Ruminer now conceded that she had not actually witnessed Franklin being killed or burned. She had only seen him being beaten by the other men. However, she insisted that the rest of her story was true. Tiller, along with Burns and Harrell, continued to assert that Rogers was not the man they had known in St. James. Coleman Foster, who had been one of Franklin’s few friends in St. James, also said Rogers was a complete stranger. Meanwhile, the state health officer announced that the bone fragments and teeth found in the woods were too incomplete for him to be able to state if they were Franklin’s—or even human. A dentist took the stand asserting that the teeth were those of a dog or sheep. The defense argument was that enemies of the defendants had exploited Franklin’s disappearance as a means of framing them for murder.

Trial onlookers got to see the highly unusual sight of a man taking the witness stand in his own murder trial. Rogers testified that he and three of his accused murderers got drunk together on the night he was supposedly killed. They were all on their way to get the marriage license, when he fell off his mule, injuring himself badly enough to keep him from completing the journey. (He also hit his head on a rock, which was how his hat got bloody.) The following day, Tiller told him that the marriage was being postponed until fall. He said he replied that if she did not marry him that very day, he would leave town and never come back.

She didn’t, so he left.

This Ozark Martin Guerre was too much for the jury. They announced they were hopelessly deadlocked, but after the judge urged them to bring this long and expensive trial to some sort of conclusion, they acquitted the defendants of murder. However, the judge held Hester and Greenway under $2500 bail on the charge of rape. (The charges were dropped a year later, for reasons unknown to us.) It is said that the judge was so appalled by the whole embarrassing mess that he ordered that all the records in the trial destroyed.

This is one of those cases that may have been settled, but was by no means resolved. If the defendants were innocent, why did Ruminer bring such dreadful accusations against them? If Franklin had abandoned her, surely he would have been the target of her revenge? And if she knew Franklin was not dead, why run the risk of saying he had been murdered, knowing that at any time, he could be brought forward to prove she had perjured herself? And what motive did Burns and Harrell have to lie? Did someone with a grudge against the five defendants somehow force them all to deny that Rogers was Franklin? If so, who? It was also never explained what motive the defendants would have to murder Franklin so savagely.

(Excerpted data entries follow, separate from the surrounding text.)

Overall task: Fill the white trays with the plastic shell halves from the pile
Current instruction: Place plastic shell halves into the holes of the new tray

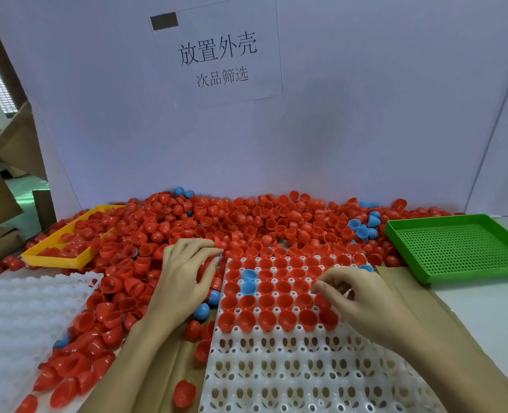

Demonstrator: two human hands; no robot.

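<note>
A white backboard (336, 114) is standing behind everything, carrying a paper sign (217, 52) with printed characters. Against its foot a broad pile (247, 222) of red shell halves, with a few blue ones mixed in, is spreading across the table. Just in front of the pile, a white tray (291, 368) is lying on brown cardboard (169, 353); the tray's rows nearest the pile are sitting full of red halves, open side up, with two blue halves (249, 281) among them, while its rows farthest from the pile are showing bare pockets. A second white tray (23, 317) is lying left of the pile's front edge, with loose halves running along its right side. A green perforated tray (461, 245) is sitting at the pile's right end, and a yellow tray (65, 236) at the pile's left end is lying half buried and holding red halves. The left hand (187, 272) is resting palm down on the pile's front edge, just left of the filling tray, fingers curled over red halves; I cannot tell whether it is grasping one. The right hand (357, 293) is hovering over the filling tray's right side, fingertips pinched together above the red halves there; whether it is holding one cannot be made out.
</note>
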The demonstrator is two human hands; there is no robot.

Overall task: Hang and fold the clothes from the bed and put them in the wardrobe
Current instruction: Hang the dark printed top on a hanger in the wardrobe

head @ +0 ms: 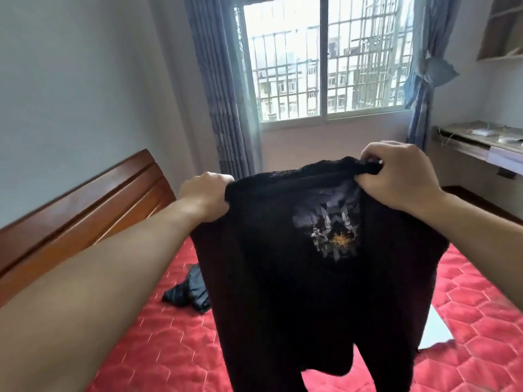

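Fists hold the load: the left hand point(206, 196) is closed in a tight grip on the upper left edge of a black garment point(283, 278), cloth bunched inside the curled fingers. The right hand point(402, 174) is likewise closed, pinching the upper right edge, thumb and fingers pressed over a rolled band of fabric. Between the two, the top edge runs stretched from 9 to 3 o'clock, and the garment hangs down in the air above the bed point(169, 343), covering much of its red quilted surface. A pale and gold print point(332, 236) shows near its upper middle. At 8 o'clock from the garment, a dark crumpled piece of clothing point(188, 290) lies on the bed. A wooden headboard point(85, 205) stands at 9 o'clock. At 12 o'clock is a barred window point(325, 60) with grey-blue curtains point(223, 89), and at 2 o'clock a bench point(475, 142) carrying small white items.
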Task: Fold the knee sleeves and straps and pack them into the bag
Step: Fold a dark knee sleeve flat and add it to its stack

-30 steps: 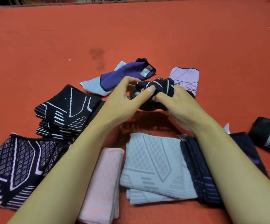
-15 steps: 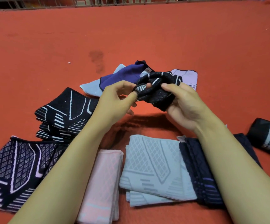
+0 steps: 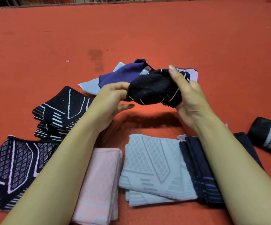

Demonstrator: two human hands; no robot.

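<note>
Mid-frame, above the red floor [image 3: 212, 46], both hands hold a bunched black knee sleeve [image 3: 152, 88]. The right hand [image 3: 188, 98] is closed round its right end; the left hand [image 3: 110, 98] pinches its left edge, lower fingers loose. Forearms hide part of the folded sleeves below.

Held above an orange tabletop [image 3: 212, 46]: one bunched black knee sleeve [image 3: 154, 88] with white lines, gripped by the left hand [image 3: 110, 101] and right hand [image 3: 188, 98]. Lying folded near the person: pink sleeve [image 3: 99, 184], grey sleeve [image 3: 151, 168], navy sleeve [image 3: 201, 172], two black patterned sleeves [image 3: 60, 112] at left. Beyond the hands: purple sleeve [image 3: 120, 75], lilac sleeve [image 3: 193, 74]; at right, a rolled black strap [image 3: 268, 137].
</note>
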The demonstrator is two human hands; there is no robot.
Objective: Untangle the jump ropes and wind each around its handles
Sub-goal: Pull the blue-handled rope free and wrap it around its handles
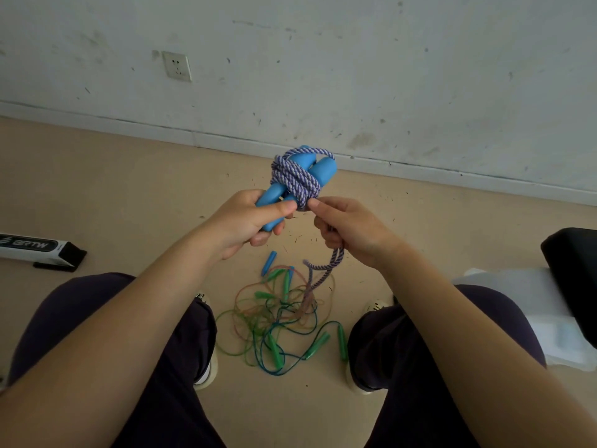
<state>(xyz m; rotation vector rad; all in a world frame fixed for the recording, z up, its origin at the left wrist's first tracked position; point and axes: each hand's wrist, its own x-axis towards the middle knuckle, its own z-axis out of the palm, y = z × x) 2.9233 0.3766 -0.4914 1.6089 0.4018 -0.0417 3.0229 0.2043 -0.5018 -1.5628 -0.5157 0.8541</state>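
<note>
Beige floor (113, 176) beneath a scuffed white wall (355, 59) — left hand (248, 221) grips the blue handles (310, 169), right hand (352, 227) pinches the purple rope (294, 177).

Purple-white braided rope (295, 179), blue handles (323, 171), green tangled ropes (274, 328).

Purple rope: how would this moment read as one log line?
left hand: holds blue handles | right hand: winding purple rope | floor tangle: untouched
</note>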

The man they found in Humphrey was most likely Marion Rogers. But was Rogers the man who had been in St. James? Could the friends and family of the defendants have found this plausible-enough lookalike and bribed him to play a role? Franklin was not in St. James long enough for the townspeople to be sufficiently familiar with him to make a positive identification. Ruminer, who had known Franklin better than anyone in that town, maintained to the end that Rogers was not her ex-fiance.

After the trial, life resumed its old dreary course for everyone involved. Tiller Ruminer married and raised a family in the same crushing poverty she had known all her life. Rogers went back to his nomadic existence. In 1932, he was found lying unconscious along a road in the Arkansas delta. He died a few days later, of a combination of exposure and appendicitis.

“Already enough has been said and enough opinions expressed to fill a library,” one reporter grumbled during the trial. “And still nobody seems to know anything about anything.”

We still don’t know. The “Arkansas Ghost Trial,” as it was called, remains one of American history’s most perplexing judicial episodes.


  1. It does indeed seem a very strange case. But what I found strangest was the judge ordering the records destroyed. Is that legal? And why would a judge destroy records just because he was annoyed by the oddity of the case? But this was 1920s Arkansas...

  2. Elmer Wingo had actually employed "Franklin/Rogers" to work on his farm back in 1927, so he would know what he would have looked like.